Comments are invited on: (a) Whether the proposed collection of information is necessary for the proper performance of the functions of the agency, including whether the information shall have practical utility; (b) the accuracy of the agency's estimate of the burden of the proposed collection of information; (c) ways to enhance the quality, utility, and clarity of the information to be collected; (d) ways to minimize the burden of the collection of information on respondents, including through the use of automated collection techniques or other forms of information technology; and (e) estimates of capital or start-up costs and costs of operation, maintenance, and purchase of services to provide information. Burden means the total time, effort, or financial resources expended by persons to generate, maintain, retain, disclose or provide information to or for a Federal agency. This includes the time needed to review instructions; to develop, acquire, install and utilize technology and systems for the purpose of collecting, validating and verifying information, processing and maintaining information, and disclosing and providing information; to train personnel and to be able to respond to a collection of information, to search data sources, to complete and review the collection of information; and to transmit or otherwise disclose the information.

Proposed Project

The National Violent Death Reporting System (NVDRS), (OMB Control No. 0920-0607, Expiration 10/31/2017)—Revision—National Center for Injury Prevention and Control (NCIPC), Centers for Disease Control and Prevention (CDC).

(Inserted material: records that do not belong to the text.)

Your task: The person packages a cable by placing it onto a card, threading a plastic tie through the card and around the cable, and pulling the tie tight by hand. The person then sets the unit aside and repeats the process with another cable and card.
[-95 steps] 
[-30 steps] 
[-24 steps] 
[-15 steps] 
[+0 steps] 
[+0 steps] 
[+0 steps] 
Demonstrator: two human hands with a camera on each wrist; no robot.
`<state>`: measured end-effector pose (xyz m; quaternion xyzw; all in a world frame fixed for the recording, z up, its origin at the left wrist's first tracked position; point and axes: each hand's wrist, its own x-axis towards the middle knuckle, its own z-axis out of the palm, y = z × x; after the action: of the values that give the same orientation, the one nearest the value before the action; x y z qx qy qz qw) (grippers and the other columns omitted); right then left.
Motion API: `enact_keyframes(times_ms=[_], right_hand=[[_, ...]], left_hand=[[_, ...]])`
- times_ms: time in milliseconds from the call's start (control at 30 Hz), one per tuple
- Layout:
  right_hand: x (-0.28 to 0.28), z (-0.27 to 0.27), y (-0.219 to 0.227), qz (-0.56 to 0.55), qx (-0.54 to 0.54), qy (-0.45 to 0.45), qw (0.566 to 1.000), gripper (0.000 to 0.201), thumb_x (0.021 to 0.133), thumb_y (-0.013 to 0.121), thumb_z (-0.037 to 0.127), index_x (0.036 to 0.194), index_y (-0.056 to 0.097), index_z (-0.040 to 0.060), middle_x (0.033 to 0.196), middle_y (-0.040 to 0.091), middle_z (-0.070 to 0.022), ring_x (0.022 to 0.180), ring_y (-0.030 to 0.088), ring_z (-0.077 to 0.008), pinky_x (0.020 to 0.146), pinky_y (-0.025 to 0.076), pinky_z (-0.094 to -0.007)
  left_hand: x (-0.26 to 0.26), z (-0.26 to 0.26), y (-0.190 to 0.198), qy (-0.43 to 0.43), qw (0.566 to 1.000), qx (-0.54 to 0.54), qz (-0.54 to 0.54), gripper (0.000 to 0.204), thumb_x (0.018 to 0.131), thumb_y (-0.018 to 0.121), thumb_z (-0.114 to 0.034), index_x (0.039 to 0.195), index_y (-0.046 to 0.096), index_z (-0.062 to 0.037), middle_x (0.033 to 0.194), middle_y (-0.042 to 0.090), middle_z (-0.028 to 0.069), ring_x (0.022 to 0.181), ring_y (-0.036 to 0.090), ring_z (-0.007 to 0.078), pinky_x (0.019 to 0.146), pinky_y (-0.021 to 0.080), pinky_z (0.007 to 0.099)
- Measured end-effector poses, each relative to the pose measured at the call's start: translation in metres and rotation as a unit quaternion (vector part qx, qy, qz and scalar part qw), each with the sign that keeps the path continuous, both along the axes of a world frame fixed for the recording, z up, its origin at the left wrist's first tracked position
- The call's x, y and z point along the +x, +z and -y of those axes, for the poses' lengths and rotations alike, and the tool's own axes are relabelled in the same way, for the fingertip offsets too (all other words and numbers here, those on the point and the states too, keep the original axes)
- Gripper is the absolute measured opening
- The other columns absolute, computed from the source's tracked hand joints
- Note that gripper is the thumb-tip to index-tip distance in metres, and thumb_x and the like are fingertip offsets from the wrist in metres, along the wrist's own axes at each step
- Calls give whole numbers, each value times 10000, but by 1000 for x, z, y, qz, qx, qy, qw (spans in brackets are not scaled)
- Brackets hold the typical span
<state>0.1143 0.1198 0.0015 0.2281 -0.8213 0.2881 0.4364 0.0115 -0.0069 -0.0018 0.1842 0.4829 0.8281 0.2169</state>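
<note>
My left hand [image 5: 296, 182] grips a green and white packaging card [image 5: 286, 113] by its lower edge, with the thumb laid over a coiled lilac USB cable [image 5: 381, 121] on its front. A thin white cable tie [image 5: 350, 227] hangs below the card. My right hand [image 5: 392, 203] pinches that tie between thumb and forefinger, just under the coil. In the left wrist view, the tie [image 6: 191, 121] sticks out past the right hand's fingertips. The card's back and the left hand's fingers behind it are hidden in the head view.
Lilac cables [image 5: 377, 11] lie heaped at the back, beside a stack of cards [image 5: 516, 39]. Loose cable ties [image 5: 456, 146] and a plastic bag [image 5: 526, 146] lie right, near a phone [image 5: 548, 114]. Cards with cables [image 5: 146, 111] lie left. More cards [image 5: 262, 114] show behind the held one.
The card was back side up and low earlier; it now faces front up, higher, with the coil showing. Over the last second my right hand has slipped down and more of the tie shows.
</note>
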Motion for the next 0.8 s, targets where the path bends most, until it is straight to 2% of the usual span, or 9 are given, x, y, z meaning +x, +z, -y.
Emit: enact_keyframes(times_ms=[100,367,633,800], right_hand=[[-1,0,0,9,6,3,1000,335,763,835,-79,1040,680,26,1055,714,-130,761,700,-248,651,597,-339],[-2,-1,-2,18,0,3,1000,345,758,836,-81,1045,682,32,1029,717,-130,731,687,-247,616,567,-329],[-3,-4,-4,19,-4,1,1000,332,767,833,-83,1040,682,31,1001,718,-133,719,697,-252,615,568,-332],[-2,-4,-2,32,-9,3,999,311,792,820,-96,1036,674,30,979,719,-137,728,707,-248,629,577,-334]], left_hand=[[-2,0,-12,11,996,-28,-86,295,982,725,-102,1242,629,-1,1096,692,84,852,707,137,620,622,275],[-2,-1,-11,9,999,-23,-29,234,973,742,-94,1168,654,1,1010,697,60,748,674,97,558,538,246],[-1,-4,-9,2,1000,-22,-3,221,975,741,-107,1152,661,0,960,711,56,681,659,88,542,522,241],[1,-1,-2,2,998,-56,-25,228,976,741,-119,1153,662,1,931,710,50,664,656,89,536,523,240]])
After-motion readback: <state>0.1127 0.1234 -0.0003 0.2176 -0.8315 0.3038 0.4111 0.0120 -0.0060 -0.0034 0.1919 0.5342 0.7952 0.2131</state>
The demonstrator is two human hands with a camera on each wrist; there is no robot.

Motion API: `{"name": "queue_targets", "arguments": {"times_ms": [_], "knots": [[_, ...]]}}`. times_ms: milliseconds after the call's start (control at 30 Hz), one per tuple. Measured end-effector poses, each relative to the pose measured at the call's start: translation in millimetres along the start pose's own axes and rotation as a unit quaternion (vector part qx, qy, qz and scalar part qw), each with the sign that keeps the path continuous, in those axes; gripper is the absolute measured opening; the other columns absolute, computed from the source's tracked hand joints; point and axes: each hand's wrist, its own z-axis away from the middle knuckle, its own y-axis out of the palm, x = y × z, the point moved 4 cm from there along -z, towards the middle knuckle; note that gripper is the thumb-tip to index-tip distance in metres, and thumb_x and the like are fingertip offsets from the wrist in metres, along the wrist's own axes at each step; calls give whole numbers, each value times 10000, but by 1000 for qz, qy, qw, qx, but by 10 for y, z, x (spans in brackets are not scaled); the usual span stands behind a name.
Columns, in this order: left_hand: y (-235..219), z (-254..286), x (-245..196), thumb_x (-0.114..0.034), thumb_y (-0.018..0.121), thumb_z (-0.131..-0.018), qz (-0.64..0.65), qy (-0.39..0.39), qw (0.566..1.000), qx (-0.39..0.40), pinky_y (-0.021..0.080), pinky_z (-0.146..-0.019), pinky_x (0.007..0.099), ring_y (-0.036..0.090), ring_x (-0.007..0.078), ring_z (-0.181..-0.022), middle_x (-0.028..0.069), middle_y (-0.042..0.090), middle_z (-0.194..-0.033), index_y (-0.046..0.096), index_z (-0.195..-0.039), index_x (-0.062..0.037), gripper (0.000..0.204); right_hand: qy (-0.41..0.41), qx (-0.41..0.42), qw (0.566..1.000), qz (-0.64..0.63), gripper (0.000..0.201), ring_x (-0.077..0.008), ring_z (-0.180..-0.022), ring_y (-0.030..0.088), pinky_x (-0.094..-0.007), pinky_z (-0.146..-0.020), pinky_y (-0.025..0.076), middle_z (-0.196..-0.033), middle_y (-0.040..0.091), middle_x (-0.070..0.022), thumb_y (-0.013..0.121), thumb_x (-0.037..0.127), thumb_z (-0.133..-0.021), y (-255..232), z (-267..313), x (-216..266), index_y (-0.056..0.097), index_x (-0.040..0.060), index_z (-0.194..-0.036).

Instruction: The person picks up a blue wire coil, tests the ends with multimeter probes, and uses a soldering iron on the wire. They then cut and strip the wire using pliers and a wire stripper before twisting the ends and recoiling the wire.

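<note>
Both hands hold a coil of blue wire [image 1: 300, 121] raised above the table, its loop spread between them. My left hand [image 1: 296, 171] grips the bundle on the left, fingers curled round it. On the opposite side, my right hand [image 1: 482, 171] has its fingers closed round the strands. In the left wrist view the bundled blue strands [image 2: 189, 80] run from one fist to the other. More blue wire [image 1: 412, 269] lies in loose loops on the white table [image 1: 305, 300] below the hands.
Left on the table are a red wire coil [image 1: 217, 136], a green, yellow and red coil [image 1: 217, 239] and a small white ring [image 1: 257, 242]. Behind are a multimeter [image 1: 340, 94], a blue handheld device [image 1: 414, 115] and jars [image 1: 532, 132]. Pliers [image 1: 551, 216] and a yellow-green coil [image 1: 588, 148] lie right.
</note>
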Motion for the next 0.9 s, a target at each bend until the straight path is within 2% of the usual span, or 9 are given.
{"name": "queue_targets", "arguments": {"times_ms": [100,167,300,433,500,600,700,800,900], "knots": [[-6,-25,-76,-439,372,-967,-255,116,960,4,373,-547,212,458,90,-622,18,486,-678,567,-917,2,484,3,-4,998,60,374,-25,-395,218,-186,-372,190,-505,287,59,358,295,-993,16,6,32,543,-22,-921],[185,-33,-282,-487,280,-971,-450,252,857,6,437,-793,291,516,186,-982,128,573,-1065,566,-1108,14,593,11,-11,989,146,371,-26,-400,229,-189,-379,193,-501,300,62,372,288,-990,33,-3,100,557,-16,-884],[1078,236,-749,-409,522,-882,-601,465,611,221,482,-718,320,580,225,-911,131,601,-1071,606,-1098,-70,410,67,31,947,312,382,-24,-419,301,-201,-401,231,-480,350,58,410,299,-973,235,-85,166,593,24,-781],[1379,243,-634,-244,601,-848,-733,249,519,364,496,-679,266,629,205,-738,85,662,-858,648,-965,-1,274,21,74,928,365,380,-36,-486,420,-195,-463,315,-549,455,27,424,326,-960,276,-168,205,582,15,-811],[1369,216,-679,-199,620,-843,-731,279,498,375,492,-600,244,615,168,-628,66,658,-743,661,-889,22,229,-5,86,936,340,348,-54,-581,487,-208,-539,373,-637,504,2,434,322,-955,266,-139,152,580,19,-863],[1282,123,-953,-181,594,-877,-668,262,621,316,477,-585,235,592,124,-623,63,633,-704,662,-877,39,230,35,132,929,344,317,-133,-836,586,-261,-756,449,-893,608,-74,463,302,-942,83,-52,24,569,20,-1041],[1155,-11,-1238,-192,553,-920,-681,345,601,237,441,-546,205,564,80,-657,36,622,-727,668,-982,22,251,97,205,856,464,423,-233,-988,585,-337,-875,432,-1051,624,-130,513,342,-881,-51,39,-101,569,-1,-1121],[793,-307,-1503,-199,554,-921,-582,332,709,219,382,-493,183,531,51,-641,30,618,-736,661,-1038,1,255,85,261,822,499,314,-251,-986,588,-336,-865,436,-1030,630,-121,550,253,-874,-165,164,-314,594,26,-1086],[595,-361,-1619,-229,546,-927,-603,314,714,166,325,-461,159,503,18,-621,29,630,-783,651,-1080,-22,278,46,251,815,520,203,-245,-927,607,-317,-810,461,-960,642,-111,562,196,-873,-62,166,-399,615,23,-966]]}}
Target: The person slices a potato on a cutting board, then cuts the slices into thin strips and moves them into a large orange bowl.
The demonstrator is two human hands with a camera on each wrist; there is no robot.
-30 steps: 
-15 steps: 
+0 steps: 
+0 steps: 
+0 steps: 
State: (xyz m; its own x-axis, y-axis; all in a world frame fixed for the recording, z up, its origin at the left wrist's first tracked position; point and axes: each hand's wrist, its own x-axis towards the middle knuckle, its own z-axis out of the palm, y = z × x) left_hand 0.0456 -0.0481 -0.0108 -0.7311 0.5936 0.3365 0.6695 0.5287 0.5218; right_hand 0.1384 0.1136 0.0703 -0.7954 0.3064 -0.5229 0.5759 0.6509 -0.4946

Background and Brief Description

Violence is an important public health problem. In the United States, suicide and homicide are the second and third leading causes of death, respectively, in the 1-34 year old age group. Unfortunately, public health agencies do not know much more about the problem than the numbers and the sex, race, and age of the victims, or information obtainable from the standard death certificate. Death certificates, however, carry no information about key facts necessary for prevention such as the relationship of the victim and suspect and the circumstances of the deaths. Furthermore, death certificates are typically available 20 months after the completion of a single calendar year. Official publications of national violent death rates, e.g. those in Morbidity and Mortality Weekly Report, rarely use data that is less than two years old.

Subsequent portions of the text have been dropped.